Christina Vassallo Builds Support for the CAC

When I first interviewed the new executive director of the Center for Contemporary Art, Christina Vassallo, she had only been in town for a few weeks, on March 20. “I’ve been here less than a month,” he said as I set up the tape recorder in the lobby of the city’s iconic Zaha Hadid-designed building.

You may have simply avoided answering questions about long-term plans and existing challenges, mentioning your newness to the city and the impressive construction celebrating its 20th anniversary as one of Cincinnati’s architectural gems. Prior to coming here, she was the Executive Director of the Fabric Workshop and Museum in Philadelphia since 2020 and, prior to that, the executive and artistic director of Cleveland’s chosen art venue, SPACES.

But it should be noted that Vassallo knew that the CAC needed someone who would respond promptly to a number of concerns. The museum, which does not fundraise, was operating on a shoestring budget, due to a loss of profits in the worst years of the COVID pandemic. In 2022, Marcus Margerum, then interim director (now chief commercial officer and deputy director), told me that the CEC’s annual operating budget had fallen from a pre-pandemic high of $4. 4 million to about $3. 8 million, prompting layoffs and pay cuts.
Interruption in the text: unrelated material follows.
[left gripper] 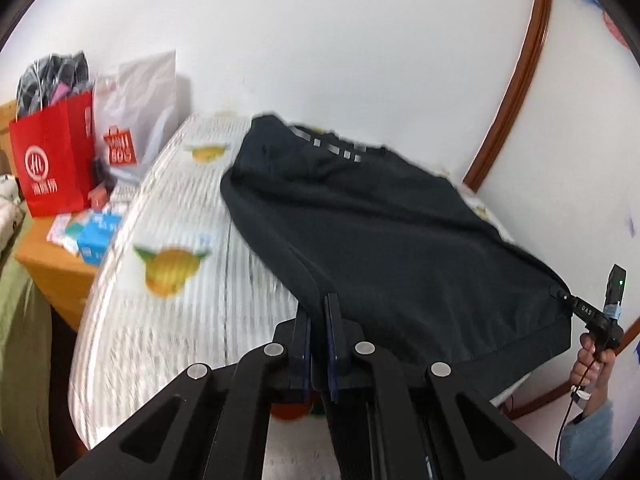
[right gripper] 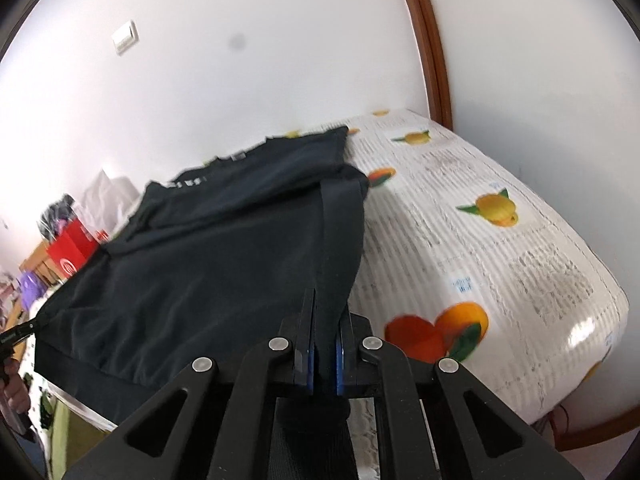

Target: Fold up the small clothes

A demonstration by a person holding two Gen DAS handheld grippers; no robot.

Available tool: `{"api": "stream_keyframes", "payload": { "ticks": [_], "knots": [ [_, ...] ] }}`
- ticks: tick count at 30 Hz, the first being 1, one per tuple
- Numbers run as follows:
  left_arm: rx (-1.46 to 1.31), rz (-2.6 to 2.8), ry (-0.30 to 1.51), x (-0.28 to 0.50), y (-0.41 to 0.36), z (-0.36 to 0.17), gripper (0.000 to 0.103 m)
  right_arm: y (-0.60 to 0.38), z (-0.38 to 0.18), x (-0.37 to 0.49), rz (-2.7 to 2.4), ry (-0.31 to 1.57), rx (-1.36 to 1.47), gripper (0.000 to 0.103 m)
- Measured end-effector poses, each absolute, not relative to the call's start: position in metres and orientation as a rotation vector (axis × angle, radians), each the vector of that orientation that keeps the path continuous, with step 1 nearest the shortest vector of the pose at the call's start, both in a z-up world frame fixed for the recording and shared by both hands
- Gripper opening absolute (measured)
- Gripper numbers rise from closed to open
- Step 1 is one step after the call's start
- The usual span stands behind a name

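A: Holding the dark top (left gripper: 384, 240) by its two near hem corners, we have the left gripper (left gripper: 318, 312) clamped on one and the right gripper (right gripper: 325, 320) clamped on the other, jaws pressed together on the cloth.

B: Agreed. The garment lies on the bed (left gripper: 168, 208), collar toward twelve o'clock by the wall (left gripper: 320, 40).

A: To fold well, we should lift both corners evenly and carry the hem toward twelve o'clock, keeping it taut so no crease forms.

B: The fabric looks soft, matte and thick, with a ribbed hem band; it will probably drape heavily. The ridged, fruit-printed bed cover may grip it slightly.
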State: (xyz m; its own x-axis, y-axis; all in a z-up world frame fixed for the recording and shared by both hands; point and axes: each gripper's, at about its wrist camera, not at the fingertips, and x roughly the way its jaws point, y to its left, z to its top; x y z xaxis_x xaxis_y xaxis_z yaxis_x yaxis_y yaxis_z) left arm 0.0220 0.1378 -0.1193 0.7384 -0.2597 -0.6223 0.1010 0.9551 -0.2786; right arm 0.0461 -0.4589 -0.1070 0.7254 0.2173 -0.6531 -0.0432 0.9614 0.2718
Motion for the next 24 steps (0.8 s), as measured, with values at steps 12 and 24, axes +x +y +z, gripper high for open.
{"api": "stream_keyframes", "payload": {
  "ticks": [12, 24],
  "knots": [
    [-0.230, -0.112, 0.611, 0.104, 0.148, -0.083, 0.006, -0.437, -0.044, 0.126, 0.190, 0.624, 0.287, 0.007],
    [-0.243, -0.015, 0.627, 0.228, 0.150, -0.087, 0.006, -0.421, -0.046, 0.261, 0.181, 0.630, 0.336, 0.007]
  ]
}}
Additionally, it had been almost two years since the organization’s former leader, Raphaela Platow, moved to Louisville to take up her new position as director of the Speed ​​Art Museum. The CAC’s senior curator, Amara Antilla, moved to Portland, Oregon, and directed remotely. Even the place where Vassallo and I met in April, the coffee area in the building’s lobby, had a problem: restaurateurs independents had struggled there, including the complex and acclaimed Fausto, which closed at the end of 2022. The CAC wishes because revenue, as well as traffic in the lobby, can contribute to such a busy area.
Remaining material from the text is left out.